Originally from Ireland, Mary and her father emigrated to Canada around 1846. Mary’s mother had died when Mary was an infant. In 1851, when Mary was eighteen, she married a surveyor named Joseph Fortune, and not long after, the couple welcomed a son. The marriage likely soured quickly, and when Mary made the long and arduous journey to Australia in 1855, she left her husband behind. This would have been scandalous, not to mention illegal, as at the time, men were considered the rightful custodians of any children in a marriage2. Mary had taken Joseph Fortune’s only son and disappeared. Perhaps this was one of the reasons she would later use aliases in her writing.

watercolour of an Australia bush scene with a canvas tent beside a dirt road with a wagon and horse. There are men sitting around a campfire with dogs and at the back of the tent, a woman is pouring two men some alcohol into mugs.
Sly grog shanty, Gill, S. T., 1818-1880, artist. State Library Victoria, H86.7/33.

Mary had emigrated to Australia to join her father on the goldfields. George Wilson was a storekeeper who regularly moved around regional Victoria following the boom or bust trends of the gold craze sweeping the area. His store was likely nothing more than a canvas tent, and he would have sold food supplies, but he may also have dealt in sly grog, which was fairly common on the goldfields.

Two days after Mary and her young son arrived in Melbourne on the passenger ship Briseis, she put a notice in The Argus newspaper, announcing her arrival and asking her father George to make contact. This was a standard thing to do for new migrants to the colonies, and early editions of newspapers like The Argus, dedicated columns on their front pages to reuniting ‘missing friends’.

The Argus, 5 October 1855, p 1.

Mary’s writing talents began before her arrival in the colony. Her journey to Victoria had been via Scotland, where she had been commissioned to write about life in Australia for a women’s magazine. Although Mary never fulfilled this commission3, the idea that she could perhaps make some money from writing must have grown from this moment. The exotic foreignness of life in Australia and the harsh realities of life on the goldfields, would provide Mary with ample inspiration.

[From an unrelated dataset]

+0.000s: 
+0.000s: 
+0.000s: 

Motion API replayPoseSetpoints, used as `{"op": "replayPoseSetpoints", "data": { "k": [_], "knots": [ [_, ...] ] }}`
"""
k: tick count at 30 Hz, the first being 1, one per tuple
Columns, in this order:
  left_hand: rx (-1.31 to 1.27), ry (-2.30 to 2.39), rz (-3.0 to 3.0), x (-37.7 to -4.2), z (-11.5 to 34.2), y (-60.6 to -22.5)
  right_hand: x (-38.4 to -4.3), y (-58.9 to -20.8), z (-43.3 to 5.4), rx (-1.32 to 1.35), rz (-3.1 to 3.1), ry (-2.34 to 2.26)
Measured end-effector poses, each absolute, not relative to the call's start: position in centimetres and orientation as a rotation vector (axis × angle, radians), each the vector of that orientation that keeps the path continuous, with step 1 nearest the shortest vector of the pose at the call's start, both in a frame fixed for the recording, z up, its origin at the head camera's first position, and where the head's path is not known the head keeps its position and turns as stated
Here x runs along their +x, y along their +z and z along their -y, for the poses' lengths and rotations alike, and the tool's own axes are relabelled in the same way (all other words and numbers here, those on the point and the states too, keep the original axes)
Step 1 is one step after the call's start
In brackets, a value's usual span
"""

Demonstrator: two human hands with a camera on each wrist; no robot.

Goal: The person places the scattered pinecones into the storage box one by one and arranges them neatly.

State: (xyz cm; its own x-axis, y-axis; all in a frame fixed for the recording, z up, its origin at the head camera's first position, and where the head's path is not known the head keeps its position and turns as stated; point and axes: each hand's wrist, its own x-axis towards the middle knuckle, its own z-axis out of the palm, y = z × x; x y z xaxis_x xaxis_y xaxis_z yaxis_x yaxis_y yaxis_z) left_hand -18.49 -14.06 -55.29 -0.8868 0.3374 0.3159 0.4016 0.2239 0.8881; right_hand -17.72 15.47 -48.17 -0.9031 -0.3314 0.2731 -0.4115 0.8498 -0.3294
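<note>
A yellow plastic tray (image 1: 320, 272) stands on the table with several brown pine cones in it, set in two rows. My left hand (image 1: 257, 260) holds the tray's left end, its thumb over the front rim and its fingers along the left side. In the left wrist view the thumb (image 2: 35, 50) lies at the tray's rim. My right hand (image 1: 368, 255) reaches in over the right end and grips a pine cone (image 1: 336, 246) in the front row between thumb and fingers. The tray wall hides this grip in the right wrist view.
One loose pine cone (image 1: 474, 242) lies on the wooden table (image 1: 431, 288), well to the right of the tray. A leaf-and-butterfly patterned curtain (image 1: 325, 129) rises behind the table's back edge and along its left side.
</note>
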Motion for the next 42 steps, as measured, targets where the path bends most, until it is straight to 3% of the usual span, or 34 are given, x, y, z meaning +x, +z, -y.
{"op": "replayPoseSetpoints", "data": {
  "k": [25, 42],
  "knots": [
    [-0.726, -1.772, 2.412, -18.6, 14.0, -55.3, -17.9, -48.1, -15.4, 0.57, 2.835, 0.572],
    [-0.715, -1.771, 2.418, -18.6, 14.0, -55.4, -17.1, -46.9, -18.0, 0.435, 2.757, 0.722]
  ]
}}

Through her early poetry Mary reveals something of herself and her life, and her journalism articles are also semi-autobiographical. In these, she takes on a notable role as an unreliable narrator, embellishing and changing details for the sake of a good story, but also presumably to protect her identity. For example, her father is fictionalized in her writing as the characters James Grieve and Uncle Barry.4 This confusion of fact and fiction in her journalism about the goldfields has made the truth of her life even harder for researchers to unravel.

Despite her Irish roots, Mary would always hold a stronger sentimentality for her Canadian girlhood. Under the alias Waif Wander, she published a poem called ‘Canada’ in The Australian Journal in 1866. There is something romantic and wistful about the start of her poem, a kind of longing or homesickness for a landscape she left behind.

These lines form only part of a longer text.